▶ **Task objective**:
Output all the data exactly.
#####
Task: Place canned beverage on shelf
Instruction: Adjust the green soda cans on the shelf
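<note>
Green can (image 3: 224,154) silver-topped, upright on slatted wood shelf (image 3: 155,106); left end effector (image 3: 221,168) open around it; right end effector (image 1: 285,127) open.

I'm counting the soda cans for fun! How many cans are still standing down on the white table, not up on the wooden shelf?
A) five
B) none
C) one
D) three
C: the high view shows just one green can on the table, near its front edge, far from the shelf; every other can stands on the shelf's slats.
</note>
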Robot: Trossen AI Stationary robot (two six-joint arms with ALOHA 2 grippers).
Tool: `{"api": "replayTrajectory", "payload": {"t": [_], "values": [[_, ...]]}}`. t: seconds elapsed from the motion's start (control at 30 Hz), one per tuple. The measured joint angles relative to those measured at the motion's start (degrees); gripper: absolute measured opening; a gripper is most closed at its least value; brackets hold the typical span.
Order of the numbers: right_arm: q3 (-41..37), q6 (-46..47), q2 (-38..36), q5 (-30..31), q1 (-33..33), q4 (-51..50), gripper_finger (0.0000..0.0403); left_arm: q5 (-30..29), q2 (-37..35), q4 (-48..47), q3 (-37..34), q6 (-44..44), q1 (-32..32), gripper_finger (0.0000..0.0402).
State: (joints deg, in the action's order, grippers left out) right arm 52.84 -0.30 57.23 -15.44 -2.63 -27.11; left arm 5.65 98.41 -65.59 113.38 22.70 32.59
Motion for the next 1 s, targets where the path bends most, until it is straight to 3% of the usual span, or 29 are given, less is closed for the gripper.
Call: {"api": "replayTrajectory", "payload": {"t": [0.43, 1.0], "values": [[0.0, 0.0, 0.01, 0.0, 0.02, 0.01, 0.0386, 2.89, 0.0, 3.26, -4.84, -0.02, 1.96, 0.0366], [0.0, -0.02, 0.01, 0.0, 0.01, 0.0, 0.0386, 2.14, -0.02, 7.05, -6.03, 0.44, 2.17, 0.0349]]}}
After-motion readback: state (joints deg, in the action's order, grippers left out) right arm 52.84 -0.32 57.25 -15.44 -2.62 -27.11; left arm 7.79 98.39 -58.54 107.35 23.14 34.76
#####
▶ **Expected answer**:
Task: Place canned beverage on shelf
Instruction: Adjust the green soda cans on the shelf
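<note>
Green can (image 3: 224,154) silver-topped, upright on slatted wood shelf (image 3: 155,106); left end effector (image 3: 221,168) open around it; right end effector (image 1: 285,127) open.

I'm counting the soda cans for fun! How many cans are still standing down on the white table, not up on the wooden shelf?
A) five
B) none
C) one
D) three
C: the high view shows just one green can on the table, near its front edge, far from the shelf; every other can stands on the shelf's slats.
</note>
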Robot: Trossen AI Stationary robot (two six-joint arms with ALOHA 2 grippers).
Tool: `{"api": "replayTrajectory", "payload": {"t": [_], "values": [[_, ...]]}}`. t: seconds elapsed from the motion's start (control at 30 Hz), one per tuple. The measured joint angles relative to those measured at the motion's start (degrees); gripper: absolute measured opening; a gripper is most closed at its least value; brackets hold the typical span.
Order of the numbers: right_arm: q3 (-41..37), q6 (-46..47), q2 (-38..36), q5 (-30..31), q1 (-33..33), q4 (-51..50), gripper_finger (0.0000..0.0403); left_arm: q5 (-30..29), q2 (-37..35), q4 (-48..47), q3 (-37..34), q6 (-44..44), q1 (-32..32), gripper_finger (0.0000..0.0402).
State: (joints deg, in the action's order, grippers left out) right arm 52.84 -0.30 57.23 -15.44 -2.63 -27.11; left arm 5.65 98.41 -65.59 113.38 22.70 32.59
Motion for the next 1 s, targets where the path bends most, until it is straight to 3% of the usual span, or 29 are given, less is closed for the gripper.
Call: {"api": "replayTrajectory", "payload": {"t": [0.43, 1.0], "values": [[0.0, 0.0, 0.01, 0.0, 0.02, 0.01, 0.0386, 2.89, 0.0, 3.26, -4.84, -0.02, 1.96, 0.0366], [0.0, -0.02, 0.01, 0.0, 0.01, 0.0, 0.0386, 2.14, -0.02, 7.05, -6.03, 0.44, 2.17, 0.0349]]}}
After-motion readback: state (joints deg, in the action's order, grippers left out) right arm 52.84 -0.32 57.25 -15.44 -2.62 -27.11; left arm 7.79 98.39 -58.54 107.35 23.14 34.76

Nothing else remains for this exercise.